■ Requirement
Please output every line of the material as it stands, without the pictures.

■ Data section
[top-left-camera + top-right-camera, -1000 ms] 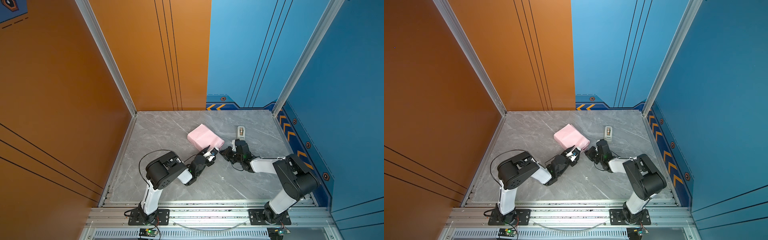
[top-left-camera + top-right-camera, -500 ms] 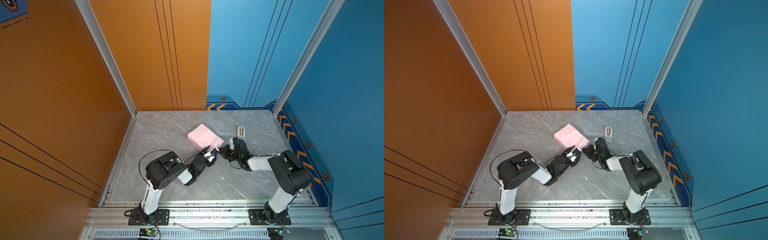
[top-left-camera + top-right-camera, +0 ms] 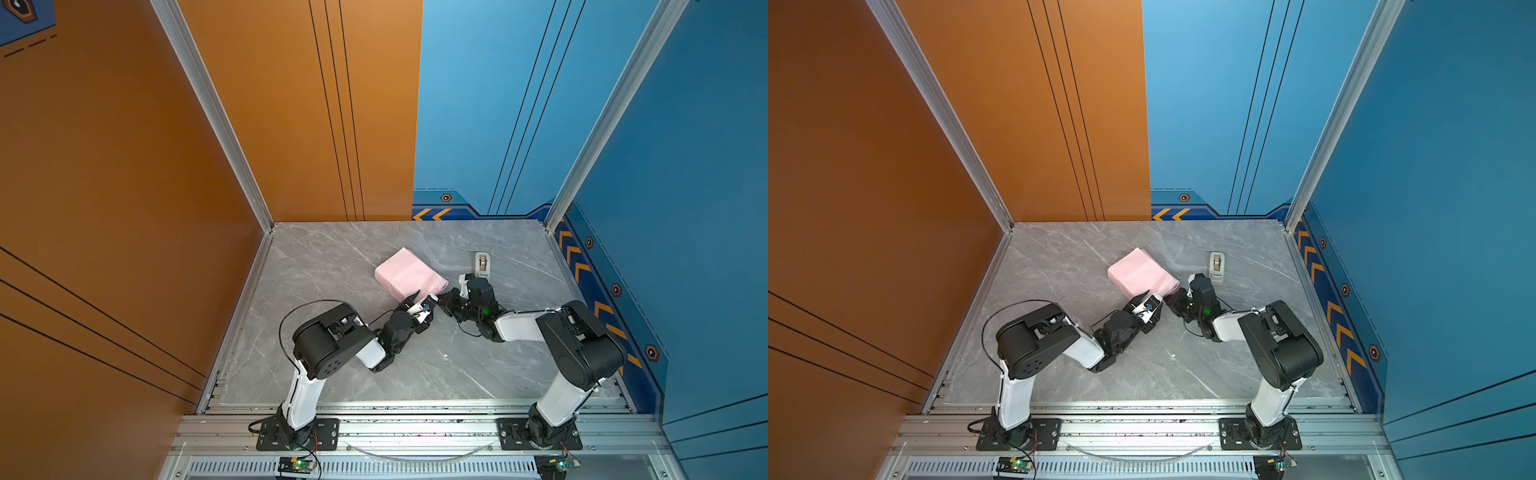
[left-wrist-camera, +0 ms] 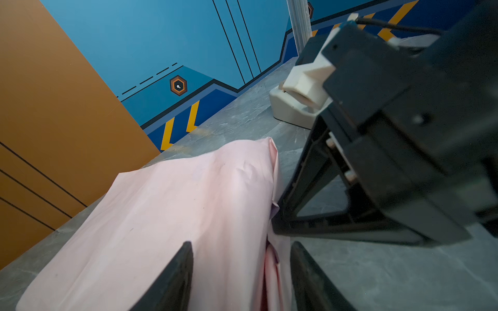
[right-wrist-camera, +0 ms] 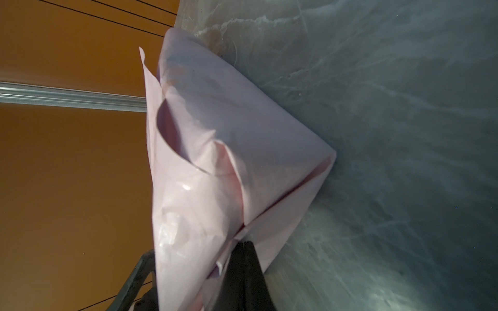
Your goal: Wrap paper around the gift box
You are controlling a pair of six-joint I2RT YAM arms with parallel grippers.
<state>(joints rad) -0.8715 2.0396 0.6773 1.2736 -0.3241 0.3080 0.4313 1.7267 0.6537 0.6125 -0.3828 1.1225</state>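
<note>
The gift box is hidden; all I can see is the paper [image 3: 409,274], pale pink side out, folded round it into a parcel. In both top views it lies near the middle of the grey counter [image 3: 332,257], its long axis running from upper left to lower right. The loosely folded end faces lower right, and that's where both arms meet.

The right hand [image 5: 244,258] is closed, its tip pushed against the seam where the end flaps cross. The left hand [image 4: 242,258] comes in from the lower left with its jaws apart, astride the parcel's end edge; I can't tell whether it is pinching the paper or only bracketing it.

That end looks unsecured to me, so sealing it comes next. The tape dispenser [image 3: 482,264] stands just beyond the right hand, to the upper right, so the right arm is nearer it
</note>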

■ Worked solution
[top-left-camera + top-right-camera, -1000 ms] 
[top-left-camera + top-right-camera, -500 ms] 
[top-left-camera + top-right-camera, +0 ms] 
[left-wrist-camera, +0 ms] 
[right-wrist-camera, +0 ms] 
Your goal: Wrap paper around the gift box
You are controlling a pair of six-joint I2RT YAM arms with parallel grippers.
<state>(joints rad) -0.8715 2.0396 0.6773 1.2736 -0.3241 0.3080 0.4313 1.7267 0.6537 0.6125 -0.3828 1.1225</state>
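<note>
The gift box is hidden; all I can see is the paper [image 3: 409,274], pale pink side out, folded round it into a parcel. In both top views it lies near the middle of the grey counter [image 3: 332,257], its long axis running from upper left to lower right. The loosely folded end faces lower right, and that's where both arms meet.

The right hand [image 5: 244,258] is closed, its tip pushed against the seam where the end flaps cross. The left hand [image 4: 242,258] comes in from the lower left with its jaws apart, astride the parcel's end edge; I can't tell whether it is pinching the paper or only bracketing it.

That end looks unsecured to me, so sealing it comes next. The tape dispenser [image 3: 482,264] stands just beyond the right hand, to the upper right, so the right arm is nearer it
</note>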

No additional output is required for this exercise.